[Problem to work on]
Every line holding the string "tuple" should be copied from the listing.

───

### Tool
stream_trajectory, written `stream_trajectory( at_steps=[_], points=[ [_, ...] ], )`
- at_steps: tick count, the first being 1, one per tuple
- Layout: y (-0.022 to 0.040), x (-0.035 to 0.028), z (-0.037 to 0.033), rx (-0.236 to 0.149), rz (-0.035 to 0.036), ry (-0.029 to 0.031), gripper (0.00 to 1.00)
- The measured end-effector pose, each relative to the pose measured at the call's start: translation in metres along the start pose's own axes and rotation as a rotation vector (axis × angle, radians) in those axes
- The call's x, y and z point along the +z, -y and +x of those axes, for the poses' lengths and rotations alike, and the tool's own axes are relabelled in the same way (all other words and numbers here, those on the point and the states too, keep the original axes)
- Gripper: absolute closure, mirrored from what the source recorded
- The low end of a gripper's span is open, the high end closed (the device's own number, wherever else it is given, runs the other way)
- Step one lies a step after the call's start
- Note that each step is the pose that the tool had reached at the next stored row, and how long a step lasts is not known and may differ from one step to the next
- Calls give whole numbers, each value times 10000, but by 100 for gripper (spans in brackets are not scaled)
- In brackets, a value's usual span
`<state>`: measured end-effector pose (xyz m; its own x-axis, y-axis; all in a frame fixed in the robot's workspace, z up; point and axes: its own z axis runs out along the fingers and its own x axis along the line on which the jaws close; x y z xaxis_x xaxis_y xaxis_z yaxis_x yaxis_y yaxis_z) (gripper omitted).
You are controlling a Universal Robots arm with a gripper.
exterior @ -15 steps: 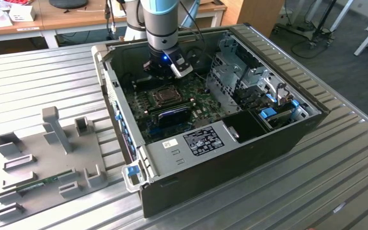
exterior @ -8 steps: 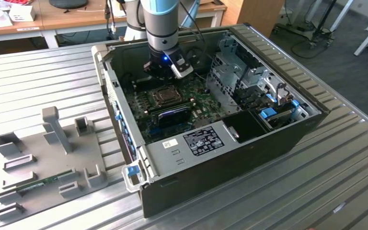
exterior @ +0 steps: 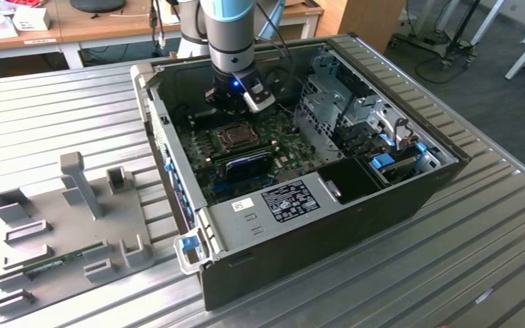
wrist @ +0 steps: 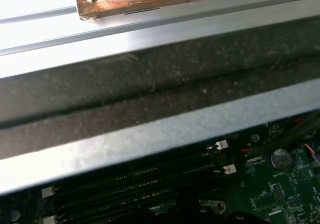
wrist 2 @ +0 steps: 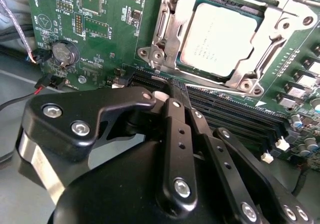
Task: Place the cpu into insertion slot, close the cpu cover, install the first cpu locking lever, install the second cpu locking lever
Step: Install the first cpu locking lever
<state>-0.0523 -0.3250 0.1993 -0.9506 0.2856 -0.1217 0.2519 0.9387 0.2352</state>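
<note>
Black fingers (wrist 2: 176,134) pressed together, holding nothing, near the cpu (wrist 2: 215,33).

Large white sticker (exterior: 290,200): black print and small symbols, inside the computer case (exterior: 354,239); too small to make out.
Small white sticker (exterior: 243,205): just beside the large one (toward the exterior view's left); print illegible.
Green circuit board (wrist 2: 100,38): fine white lettering beside its parts in the second wrist view; too fine to read surely.
cpu (wrist 2: 220,33): faint marks on its metal top; unreadable.
</note>
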Motion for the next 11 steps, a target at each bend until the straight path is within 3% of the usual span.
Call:
stream_trajectory(
  at_steps=[11],
  points=[
    [-40, 12, 12, 428, 54, 104, 90]
  ],
)
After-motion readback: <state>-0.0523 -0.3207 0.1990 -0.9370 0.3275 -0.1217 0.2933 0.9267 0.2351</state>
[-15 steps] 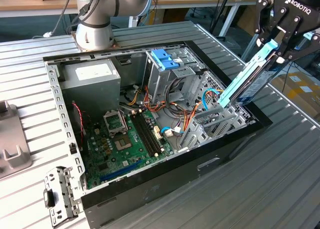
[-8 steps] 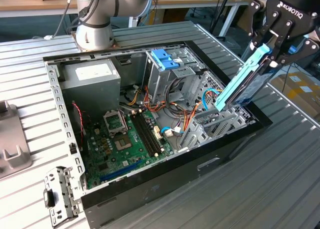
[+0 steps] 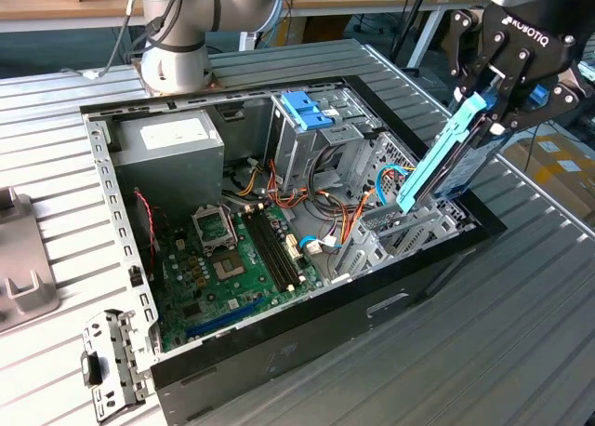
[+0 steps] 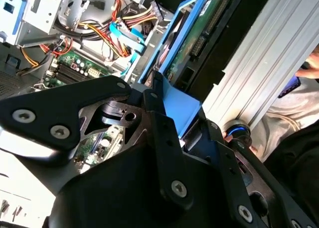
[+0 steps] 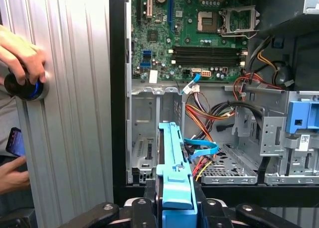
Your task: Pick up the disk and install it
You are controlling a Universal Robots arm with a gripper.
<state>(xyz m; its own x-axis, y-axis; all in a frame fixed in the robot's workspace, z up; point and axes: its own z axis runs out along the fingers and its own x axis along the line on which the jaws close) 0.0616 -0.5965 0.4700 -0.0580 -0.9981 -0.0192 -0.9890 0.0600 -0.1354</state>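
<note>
Disk (image 3: 449,161): silver drive in light blue carrier rails, held tilted, its lower end over the near corner bay of the open computer case (image 3: 279,347) at the exterior view's right. In the first wrist view the blue rail (image 5: 174,161) runs edge-on from between the fingers toward the grey metal bay (image 5: 144,138); in the second wrist view the disk's circuit-board side (image 4: 199,36) shows.

Gripper (image 3: 497,105): black, jaws clamped on the disk's upper end, one finger on each side of the carrier.

Case contents: green motherboard (image 3: 228,259), grey power-supply box (image 3: 172,147), metal drive cage with blue plastic bracket (image 3: 307,110), orange, red and yellow wire bundles (image 3: 297,198), blue flat cable (image 5: 202,148).

Surroundings: ribbed metal table (image 3: 483,352); loose metal bracket (image 3: 112,361) by the case's near corner; a person's hand (image 5: 22,54) on a round black and blue knob (image 5: 27,88) at the table edge; another hand holding a phone (image 5: 15,143).
</note>
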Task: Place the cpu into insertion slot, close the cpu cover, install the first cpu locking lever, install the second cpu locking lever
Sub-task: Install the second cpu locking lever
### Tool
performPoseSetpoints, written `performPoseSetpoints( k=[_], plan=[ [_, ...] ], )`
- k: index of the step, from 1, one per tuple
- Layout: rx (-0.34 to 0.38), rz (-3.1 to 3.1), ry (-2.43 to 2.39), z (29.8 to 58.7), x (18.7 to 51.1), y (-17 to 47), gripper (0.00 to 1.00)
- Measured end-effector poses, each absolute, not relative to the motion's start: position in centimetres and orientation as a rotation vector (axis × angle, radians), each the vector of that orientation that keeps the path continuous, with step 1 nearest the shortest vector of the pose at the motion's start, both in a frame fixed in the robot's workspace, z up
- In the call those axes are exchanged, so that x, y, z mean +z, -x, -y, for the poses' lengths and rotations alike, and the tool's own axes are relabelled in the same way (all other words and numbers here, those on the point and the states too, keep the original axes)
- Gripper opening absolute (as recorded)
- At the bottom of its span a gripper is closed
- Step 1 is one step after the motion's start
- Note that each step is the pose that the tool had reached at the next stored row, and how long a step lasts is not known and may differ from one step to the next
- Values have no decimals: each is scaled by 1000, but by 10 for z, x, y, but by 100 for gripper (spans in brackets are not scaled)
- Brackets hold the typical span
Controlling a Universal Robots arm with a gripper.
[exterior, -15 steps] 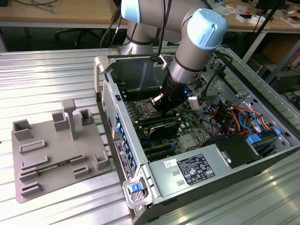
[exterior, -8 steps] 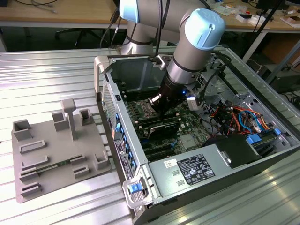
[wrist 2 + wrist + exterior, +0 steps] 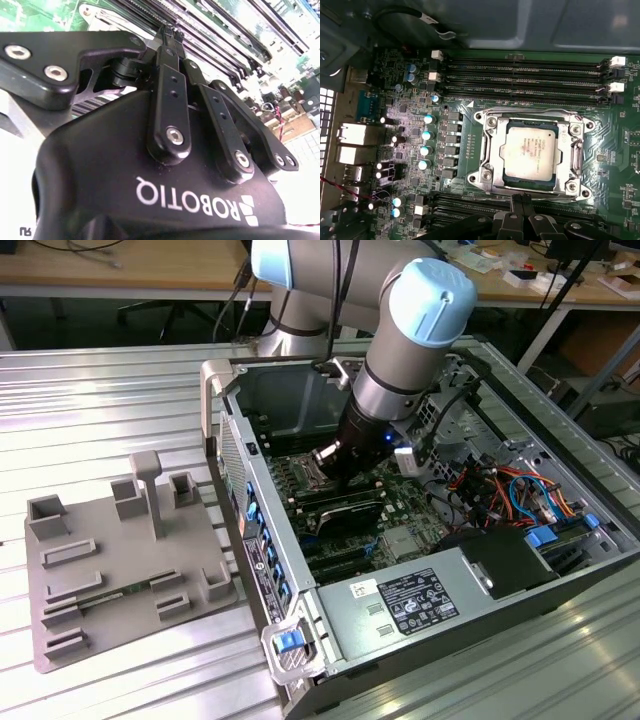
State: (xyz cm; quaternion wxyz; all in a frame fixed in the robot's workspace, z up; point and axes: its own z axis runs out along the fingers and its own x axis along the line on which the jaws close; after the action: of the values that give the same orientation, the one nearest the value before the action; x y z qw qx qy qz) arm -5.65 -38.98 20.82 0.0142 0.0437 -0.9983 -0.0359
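In the first wrist view the cpu (image 3: 527,150), a flat silver-grey square, lies flat in the insertion slot (image 3: 530,182). The cpu cover (image 3: 491,150), a silver frame, lies down around the chip. A thin metal lever (image 3: 578,155) runs along one side of the frame. My gripper (image 3: 520,201) stands just outside the socket's edge with its black fingertips together and nothing between them. The second wrist view shows the same fingers (image 3: 169,75) narrowing to a closed tip over the board. In the exterior view the gripper (image 3: 335,472) reaches down into the open computer case beside the socket (image 3: 303,472).
Long black RAM slots (image 3: 520,75) run on both sides of the socket. Capacitors (image 3: 427,135) and rear ports (image 3: 355,145) sit beside it. The case holds a power supply (image 3: 410,605) and coloured cables (image 3: 510,490). A grey fixture tray (image 3: 120,560) lies at the exterior view's left.
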Motion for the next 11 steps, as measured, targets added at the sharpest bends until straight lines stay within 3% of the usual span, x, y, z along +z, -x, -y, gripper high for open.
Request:
performPoseSetpoints(
  k=[11],
  plan=[
    [-112,3108,-136,390,208,62,11]
  ],
)
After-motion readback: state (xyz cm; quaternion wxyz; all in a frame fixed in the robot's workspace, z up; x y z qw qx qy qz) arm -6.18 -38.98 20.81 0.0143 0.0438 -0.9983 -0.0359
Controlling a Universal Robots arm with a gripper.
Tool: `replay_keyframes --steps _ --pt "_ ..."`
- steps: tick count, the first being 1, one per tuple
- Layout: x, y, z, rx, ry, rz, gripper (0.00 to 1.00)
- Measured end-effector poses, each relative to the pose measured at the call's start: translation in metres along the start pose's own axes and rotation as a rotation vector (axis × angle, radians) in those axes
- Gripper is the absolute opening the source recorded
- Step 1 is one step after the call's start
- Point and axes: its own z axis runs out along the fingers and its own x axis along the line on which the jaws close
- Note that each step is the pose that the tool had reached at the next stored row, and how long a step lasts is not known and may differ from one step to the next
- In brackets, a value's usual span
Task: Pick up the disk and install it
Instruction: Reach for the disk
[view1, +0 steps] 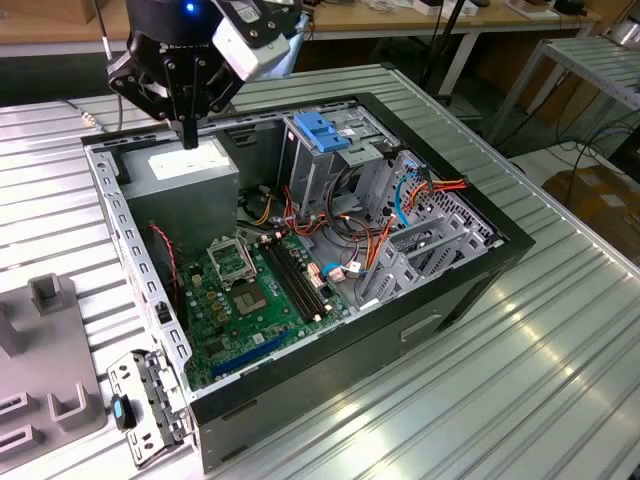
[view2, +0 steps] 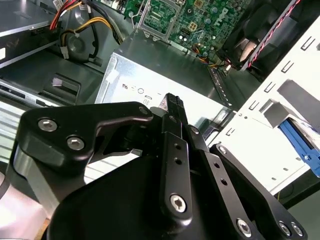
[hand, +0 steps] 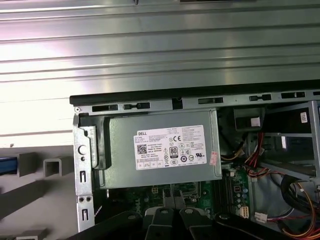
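My gripper (view1: 190, 138) hangs over the back left corner of the open computer case (view1: 455, 290), just above the grey power supply box (view1: 180, 170) with its white sticker (hand: 170, 147). The black fingers (view2: 172, 107) are pressed together with nothing between them. I cannot make out the disk's labelled face in any view. A bright blue strip (hand: 7, 165) lies beside the grey fixture (hand: 50, 165), and a blue slab (view2: 300, 142) sits behind a pale metal frame; I cannot tell whether either is the disk's bracket.
Inside the case lie the green motherboard (view1: 245, 300), red and orange cables (view1: 375, 245) and a metal drive cage with a blue tab (view1: 325, 130). A grey fixture (view1: 50, 340) and a loose metal bracket (view1: 150, 400) lie at the exterior view's left on the ribbed metal table (view1: 540, 350).
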Motion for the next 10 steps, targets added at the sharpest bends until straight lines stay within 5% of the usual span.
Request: replay_keyframes --steps 10 --pt "0.011 -0.0003 -0.0003 -0.0001 0.0 0.0 0.11"
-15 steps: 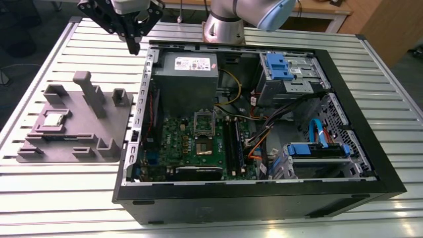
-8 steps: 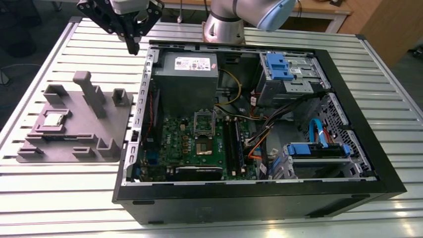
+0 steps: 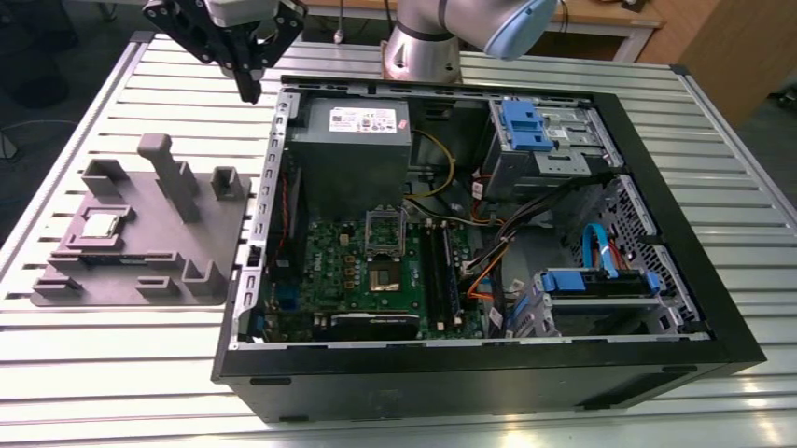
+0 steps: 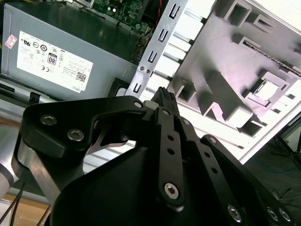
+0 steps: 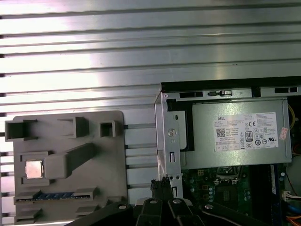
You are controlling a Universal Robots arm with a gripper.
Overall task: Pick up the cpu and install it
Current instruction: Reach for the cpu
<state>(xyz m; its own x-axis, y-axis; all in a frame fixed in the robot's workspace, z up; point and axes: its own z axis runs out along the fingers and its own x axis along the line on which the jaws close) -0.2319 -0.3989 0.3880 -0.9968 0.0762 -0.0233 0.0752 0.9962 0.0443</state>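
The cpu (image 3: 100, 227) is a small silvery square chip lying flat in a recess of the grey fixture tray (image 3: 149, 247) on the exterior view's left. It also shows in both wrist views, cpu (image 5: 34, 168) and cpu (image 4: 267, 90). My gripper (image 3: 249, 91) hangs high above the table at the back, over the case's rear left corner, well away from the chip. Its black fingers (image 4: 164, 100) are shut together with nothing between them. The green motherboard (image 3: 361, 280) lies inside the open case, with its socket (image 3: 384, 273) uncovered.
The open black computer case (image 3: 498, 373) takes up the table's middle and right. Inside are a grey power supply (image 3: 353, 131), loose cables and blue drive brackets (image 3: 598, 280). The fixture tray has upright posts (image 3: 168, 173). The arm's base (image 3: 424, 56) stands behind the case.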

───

[Result for this task]
- at_steps: tick count, the first being 1, one per tuple
- k: index of the step, from 1, one per tuple
- steps: tick count, the first being 1, one per tuple

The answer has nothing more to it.